### EXERCISE DETAILS
If a line in the listing below includes the string "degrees", pull it out.

### INFORMATION SUPPLIED
⁂

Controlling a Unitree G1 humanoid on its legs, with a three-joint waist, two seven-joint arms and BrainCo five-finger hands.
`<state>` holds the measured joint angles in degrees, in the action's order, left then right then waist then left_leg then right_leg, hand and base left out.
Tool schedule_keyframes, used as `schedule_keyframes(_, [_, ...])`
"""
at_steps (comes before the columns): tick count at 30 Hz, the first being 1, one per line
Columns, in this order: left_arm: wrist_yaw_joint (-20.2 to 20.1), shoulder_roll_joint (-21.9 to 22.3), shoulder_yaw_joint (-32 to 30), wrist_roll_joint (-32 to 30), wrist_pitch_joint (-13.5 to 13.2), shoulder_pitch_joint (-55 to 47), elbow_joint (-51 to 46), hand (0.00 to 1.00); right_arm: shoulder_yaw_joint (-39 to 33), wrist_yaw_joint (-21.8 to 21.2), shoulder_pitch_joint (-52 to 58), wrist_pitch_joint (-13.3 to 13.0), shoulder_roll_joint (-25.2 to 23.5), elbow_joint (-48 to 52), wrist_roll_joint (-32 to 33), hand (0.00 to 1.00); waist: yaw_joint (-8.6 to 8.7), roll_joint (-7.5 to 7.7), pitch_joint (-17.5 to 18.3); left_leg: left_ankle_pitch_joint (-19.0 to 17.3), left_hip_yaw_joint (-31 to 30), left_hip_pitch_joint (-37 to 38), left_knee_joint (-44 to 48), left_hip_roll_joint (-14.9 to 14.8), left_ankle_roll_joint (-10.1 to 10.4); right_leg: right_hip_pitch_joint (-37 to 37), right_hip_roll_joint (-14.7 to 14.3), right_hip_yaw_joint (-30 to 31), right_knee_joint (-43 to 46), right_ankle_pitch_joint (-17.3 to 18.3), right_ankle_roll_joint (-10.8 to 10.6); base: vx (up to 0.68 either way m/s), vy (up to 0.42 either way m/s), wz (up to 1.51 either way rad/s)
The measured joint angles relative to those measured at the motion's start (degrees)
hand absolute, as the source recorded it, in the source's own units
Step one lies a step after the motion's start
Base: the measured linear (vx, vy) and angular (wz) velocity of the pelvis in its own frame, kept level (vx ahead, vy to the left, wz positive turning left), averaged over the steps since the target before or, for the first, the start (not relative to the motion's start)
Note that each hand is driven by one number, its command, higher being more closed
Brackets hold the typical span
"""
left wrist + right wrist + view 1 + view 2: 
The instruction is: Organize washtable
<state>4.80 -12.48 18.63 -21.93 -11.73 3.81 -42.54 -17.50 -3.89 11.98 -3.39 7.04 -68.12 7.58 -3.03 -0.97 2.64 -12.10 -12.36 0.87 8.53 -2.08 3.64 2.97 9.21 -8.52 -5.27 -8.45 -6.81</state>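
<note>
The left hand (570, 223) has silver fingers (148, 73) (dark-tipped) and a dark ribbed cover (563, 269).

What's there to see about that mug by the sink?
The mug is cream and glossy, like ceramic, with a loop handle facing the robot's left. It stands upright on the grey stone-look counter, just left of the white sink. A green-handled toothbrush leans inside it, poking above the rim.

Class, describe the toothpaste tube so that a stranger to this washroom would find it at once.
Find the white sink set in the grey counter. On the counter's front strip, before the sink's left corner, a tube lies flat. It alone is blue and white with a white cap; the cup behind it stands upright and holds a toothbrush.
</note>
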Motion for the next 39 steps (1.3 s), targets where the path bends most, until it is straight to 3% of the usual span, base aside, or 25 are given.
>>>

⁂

### RESULT
`<state>` holds the measured joint angles in degrees, in the action's order, left then right then waist then left_leg then right_leg, hand and base left out.
The measured joint angles relative to those measured at the motion's start (degrees)

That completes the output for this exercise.